When I reached the ski hut, Patrick was there sitting on a bench. I asked how he managed to make it back there without me seeing him and he said he descended via another route that led him straight there. It was a steep scree-laden route that a lot of hardcore mountaineers take and not something I would ever do since I’m afraid of heights and of falling.
Patrick was waiting for the other guys, James, Jeff and Shin. I sat with him and had another snack, but I could still feel the effects of AMS and wondered if I should just begin the descent on my own. The best thing to do when you’re hit with AMS is to descend immediately. Since we were still at high altitude (the ski hut is at 8200 ft), I knew the symptoms were going to linger until I got lower.
It wasn’t long before the guys joined us and we began our trek down the rugged trail. On the way down, we met up with some other friends, Hikin Jim and his sweet daughter Joycie, who were on their way up to the ski hut. It was great to see them as I hadn’t seen Jim since 2014 when I did the Rae Lakes Loop backpacking trip. I hadn’t seen Joycie since she was 2 and she’s now 8.
So this trip didn’t end up a total bust. There were blessings along the journey and I embraced those special moments. I normally don’t do two big hikes back to back, but the next day, I hiked to Strawberry Peak with a big hiking group. I had done Strawberry Peak several times before and knew it was a challenging hike, but since it was at a lower elevation, I wanted to give it a try to redeem myself from the day before.
It’s always disappointing when you have to turn back from summiting a peak, even though you know it could be detrimental to your survival if you continue. But we have to be wise and set pride aside to do what’s good for us, regardless. I walked away from that Baldy hike filled with disappointment, but there were angels along the way who showed me love in the midst of that and made me smile and laugh again.

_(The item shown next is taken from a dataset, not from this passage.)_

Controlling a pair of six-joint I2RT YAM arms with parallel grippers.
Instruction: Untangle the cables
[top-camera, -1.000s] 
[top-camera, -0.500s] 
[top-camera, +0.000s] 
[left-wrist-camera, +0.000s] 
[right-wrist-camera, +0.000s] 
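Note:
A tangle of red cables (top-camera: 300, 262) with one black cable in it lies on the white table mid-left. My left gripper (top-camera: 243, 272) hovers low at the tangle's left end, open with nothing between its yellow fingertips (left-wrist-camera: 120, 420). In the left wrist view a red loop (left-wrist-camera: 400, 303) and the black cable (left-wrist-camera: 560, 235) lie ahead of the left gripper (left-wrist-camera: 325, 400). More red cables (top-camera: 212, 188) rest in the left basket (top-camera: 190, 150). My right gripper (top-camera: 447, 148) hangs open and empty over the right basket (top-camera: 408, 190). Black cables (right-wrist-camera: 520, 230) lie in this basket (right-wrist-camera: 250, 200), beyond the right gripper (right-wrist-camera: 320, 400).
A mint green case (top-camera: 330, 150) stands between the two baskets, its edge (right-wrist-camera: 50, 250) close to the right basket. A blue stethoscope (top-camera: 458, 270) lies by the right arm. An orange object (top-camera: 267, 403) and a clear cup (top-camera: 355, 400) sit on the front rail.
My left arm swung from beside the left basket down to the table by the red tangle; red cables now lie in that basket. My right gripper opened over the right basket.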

Instead of staying home on Saturday, I decided to get up and give it another go. It wasn’t Baldy, but another very challenging hike that involved a bit of rock scrambling. During that second outing, I found that I have become a much stronger hiker, and even though I took many pictures along the way, I wasn’t the last one of the group as usual. It was a fairly large group and I was able to stay in the middle section of the group. I even passed a few people along the way. One of the highlights of that trip was getting to catch up with my friend Jane who I hadn’t seen in a while. Normally, I’m not even able to hold a conversation on the trail, so this was pretty big for me.
When I signed the summit register on Strawberry Peak, I wrote the words, “Never give up! Conquer your peak!” I wrote it so that those who came behind me and examined that register would be encouraged in whatever they might be going through. I went from disappointed to inspired in just 24 hours. I decided not to quit on myself, even though my ego was pretty bruised after I couldn’t climb Baldy the day before. But the story wasn’t over.
Sometimes things don’t work out or go the way we expect them to and we’re tempted to lie down and quit, giving in to the pain of discouragement. It’s okay to feel that pain and take some time to shake it off. Do whatever is needed in that moment, but don’t stay there. Get up, lace up those boots and get to walking. There is always a peak to conquer and in conquering that peak, you will find that you are truly conquering yourself.